Partially meeting conditions and sorting by match rank - sql

Given a table where very simplified data looks like the following (but it could include millions of rows with a lot more data in dozens of columns of different types):
+----+----+---+-----+
| ID | X | Y | Z |
+----+----+---+-----+
| 1 | 1 | 1 | "a" |
| 2 | 1 | 0 | "a" |
| 3 | 0 | 1 | "a" |
| 4 | 0 | 0 | "a" |
| 5 | 0 | 0 | "b" |
+----+----+---+-----+
What would be the approach to select only the data with full AND MAYBE partial condition matching but up to a certain match rank, with the results sorted by that match rank?
E.g. when the condition is WHERE ((X = 1) AND (Y = 1) AND (Z = "a")) how would it be possible to get the following results in the following order:
+----+----+---+-----+-------+
| ID | X | Y | Z | MATCH |
+----+----+---+-----+-------+
| 1 | 1 | 1 | "a" | 100% | <- 100% because all conditions matched
| 2 | 1 | 0 | "a" | 66% | <- 66% because X & Z matched but Y didn't
| 3 | 0 | 1 | "a" | 66% | <- 66% because Y & Z matched but X didn't
| 4 | 0 | 0 | "a" | 33% | <- 33% because Z matched but X & Y didn't
| 5 | 0 | 0 | "b" | 0% | <- 0% because nothing matched
+----+----+---+-----+-------+
Or being able to select up to a certain match rank, so with WHERE ((X = 1) AND (Y = 1) AND (Z = "a")) AND (MATCH >= 25) we'd only get the following:
+----+----+---+-----+-------+
| ID | X | Y | Z | MATCH |
+----+----+---+-----+-------+
| 1 | 1 | 1 | "a" | 100% |
| 2 | 1 | 0 | "a" | 66% |
| 3 | 0 | 1 | "a" | 66% |
| 4 | 0 | 0 | "a" | 33% |
+----+----+---+-----+-------+
Or with WHERE ((X = 1) AND (Y = 1) AND (Z = "a")) AND (MATCH >= 75) to get:
+----+----+---+-----+-------+
| ID | X | Y | Z | MATCH |
+----+----+---+-----+-------+
| 1 | 1 | 1 | "a" | 100% |
+----+----+---+-----+-------+
Due to the table having tens of millions of rows iterating over them wouldn't be possible for scalability reasons (but other required conditions could be passed to narrow down the results).
The percentage values are for illustrative purposes only and aren't strictly required (the same applies for the looks of the MATCH >= XX% condition which would likely have to be represented differently).
I guess I'm looking for something like this
SELECT *
FROM xyz
WHERE (X = 1 AND Y = 1 AND Z = "a")
OR (X != 1 AND Y = 1 AND Z = "a")
OR (X = 1 AND Y != 1 AND Z = "a")
OR (X = 1 AND Y = 1 AND Z != "a")
OR (X = 1 AND Y != 1 AND Z != "a")
OR (X != 1 AND Y != 1 AND Z = "a")
OR (X != 1 AND Y = 1 AND Z != "a")
OR (X != 1 AND Y != 1 AND Z != "a")
But it of course wouldn't necessarily sort them in the order of the match rank nor allow specifying the match rank (other than maybe programmatically generating the needed number of OR conditions which is also an option).

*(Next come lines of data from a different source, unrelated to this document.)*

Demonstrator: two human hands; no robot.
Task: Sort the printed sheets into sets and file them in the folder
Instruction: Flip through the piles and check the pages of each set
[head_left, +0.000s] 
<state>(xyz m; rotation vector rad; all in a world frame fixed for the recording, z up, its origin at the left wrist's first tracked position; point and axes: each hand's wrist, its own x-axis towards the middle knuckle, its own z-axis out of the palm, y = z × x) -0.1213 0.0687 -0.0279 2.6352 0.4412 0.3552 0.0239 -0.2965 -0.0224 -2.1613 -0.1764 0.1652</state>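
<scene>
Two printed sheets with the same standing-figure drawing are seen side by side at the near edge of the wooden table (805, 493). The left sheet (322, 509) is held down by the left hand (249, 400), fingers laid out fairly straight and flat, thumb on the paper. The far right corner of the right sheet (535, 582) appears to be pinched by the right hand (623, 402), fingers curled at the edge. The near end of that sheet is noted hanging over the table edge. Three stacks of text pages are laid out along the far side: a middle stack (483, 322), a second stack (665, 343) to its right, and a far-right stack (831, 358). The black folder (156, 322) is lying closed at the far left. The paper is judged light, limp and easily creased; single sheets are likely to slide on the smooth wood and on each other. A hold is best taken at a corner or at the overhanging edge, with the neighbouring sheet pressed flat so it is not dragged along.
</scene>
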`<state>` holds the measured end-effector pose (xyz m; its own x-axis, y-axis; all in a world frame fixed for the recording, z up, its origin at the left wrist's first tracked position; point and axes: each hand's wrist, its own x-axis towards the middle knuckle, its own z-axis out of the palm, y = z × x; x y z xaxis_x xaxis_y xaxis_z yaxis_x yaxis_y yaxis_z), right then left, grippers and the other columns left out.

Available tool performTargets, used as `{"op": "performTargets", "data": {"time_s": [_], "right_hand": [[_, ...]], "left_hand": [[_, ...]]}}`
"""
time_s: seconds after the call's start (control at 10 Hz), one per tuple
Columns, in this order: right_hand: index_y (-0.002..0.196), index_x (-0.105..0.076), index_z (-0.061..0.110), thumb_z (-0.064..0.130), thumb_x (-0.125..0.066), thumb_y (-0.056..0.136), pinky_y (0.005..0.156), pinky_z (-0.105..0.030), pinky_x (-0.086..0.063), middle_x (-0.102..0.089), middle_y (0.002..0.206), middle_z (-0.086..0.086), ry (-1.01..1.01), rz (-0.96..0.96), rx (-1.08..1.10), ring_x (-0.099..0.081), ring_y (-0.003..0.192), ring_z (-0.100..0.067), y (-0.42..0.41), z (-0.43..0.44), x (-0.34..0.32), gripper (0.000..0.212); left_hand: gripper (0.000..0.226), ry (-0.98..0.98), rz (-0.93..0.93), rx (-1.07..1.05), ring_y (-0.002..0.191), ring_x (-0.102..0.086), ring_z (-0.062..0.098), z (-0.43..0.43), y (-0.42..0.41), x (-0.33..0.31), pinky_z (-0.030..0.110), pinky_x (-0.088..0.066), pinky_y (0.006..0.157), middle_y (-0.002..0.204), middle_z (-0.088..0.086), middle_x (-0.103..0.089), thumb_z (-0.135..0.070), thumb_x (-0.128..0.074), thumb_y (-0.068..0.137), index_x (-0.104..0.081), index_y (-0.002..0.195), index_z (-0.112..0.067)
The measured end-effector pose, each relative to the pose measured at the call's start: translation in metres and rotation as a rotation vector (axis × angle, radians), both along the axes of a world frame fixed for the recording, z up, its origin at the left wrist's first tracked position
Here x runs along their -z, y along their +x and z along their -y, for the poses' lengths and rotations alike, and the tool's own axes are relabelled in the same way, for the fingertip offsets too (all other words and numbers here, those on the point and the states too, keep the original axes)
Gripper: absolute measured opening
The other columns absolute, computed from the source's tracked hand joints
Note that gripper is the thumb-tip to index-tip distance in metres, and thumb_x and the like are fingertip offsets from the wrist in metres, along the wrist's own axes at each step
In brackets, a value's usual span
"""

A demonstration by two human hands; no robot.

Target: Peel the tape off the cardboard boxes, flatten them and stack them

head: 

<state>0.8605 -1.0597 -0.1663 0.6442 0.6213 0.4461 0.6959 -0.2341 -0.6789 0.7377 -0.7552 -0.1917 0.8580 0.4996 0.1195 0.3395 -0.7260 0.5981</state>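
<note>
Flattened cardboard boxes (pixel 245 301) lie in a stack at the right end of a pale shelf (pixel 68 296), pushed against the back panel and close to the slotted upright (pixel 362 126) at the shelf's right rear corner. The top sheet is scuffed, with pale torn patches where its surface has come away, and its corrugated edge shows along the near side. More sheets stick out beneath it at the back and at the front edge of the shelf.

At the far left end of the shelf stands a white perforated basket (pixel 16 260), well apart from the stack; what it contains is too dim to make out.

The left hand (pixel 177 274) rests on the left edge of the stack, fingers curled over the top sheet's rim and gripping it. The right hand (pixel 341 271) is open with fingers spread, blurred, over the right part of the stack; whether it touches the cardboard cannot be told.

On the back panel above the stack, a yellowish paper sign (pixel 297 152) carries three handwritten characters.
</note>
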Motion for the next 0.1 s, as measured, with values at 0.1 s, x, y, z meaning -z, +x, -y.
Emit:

This answers the original version of the question.
You can do the calculation in-line:
select t.*
from (select x, y,
((x = ?)::int + (y = ?)::int) / 2.0 as match
from t
) t
where match = ?;
The ? are placeholders for your values.

I can think of one way using JSONB to count the number of matches:
with vals (x,y,z) as (
values (1, 1,'a')
)
select d.*,
(select count(*)
from (
select jsonb_build_object(k,v)
from jsonb_each(to_jsonb(v)) as t1(k,v)
intersect
select jsonb_build_object(k,v)
from jsonb_each(to_jsonb(d) - 'id') as t2(k,v)
)t
) as num_matches
from data d
cross join vals v
where d.x = v.x
or d.y = v.y
or d.z = v.z
order by num_matches desc;
Not very pretty but at least the calculation of the number of matches is dynamic based on the number of columns of the "values" part.
returns:
id | x | y | z | num_matches
---+---+---+---+------------
1 | 1 | 1 | a | 3
2 | 1 | 0 | a | 2
3 | 0 | 1 | a | 2
4 | 0 | 0 | a | 1
If there are more columns that need to be ignored (not just id), you need to extend the to_jsonb(d) - 'id' to also remove the other columns - which makes this only partially "dynamic".
Doing this and calculating the percentage can all be put into a function:
create or replace function match_percent(p_values jsonb, p_row data)
returns int
as
$$
select ((count(*)::numeric / (select count(*) from jsonb_object_keys(p_values)))*100)::int
from (
select jsonb_build_object(k,v)
from jsonb_each(p_values) as t1(k,v)
intersect
select jsonb_build_object(k,v)
from jsonb_each(to_jsonb(p_row)) as t2(k,v)
where t2.k in (select k from jsonb_object_keys(p_values))
) x;
$$
language sql
stable;
Then the query can be simplified to:
with vals (x,y,z) as (
values (1, 1,'a')
)
select d.*,
match_percent(to_jsonb(v), d)
from data d
cross join vals v
where d.x = v.x
or d.y = v.y
or d.z = v.z
order by match_percent desc;

Related

How to select unique rows (comparing by a few columns)?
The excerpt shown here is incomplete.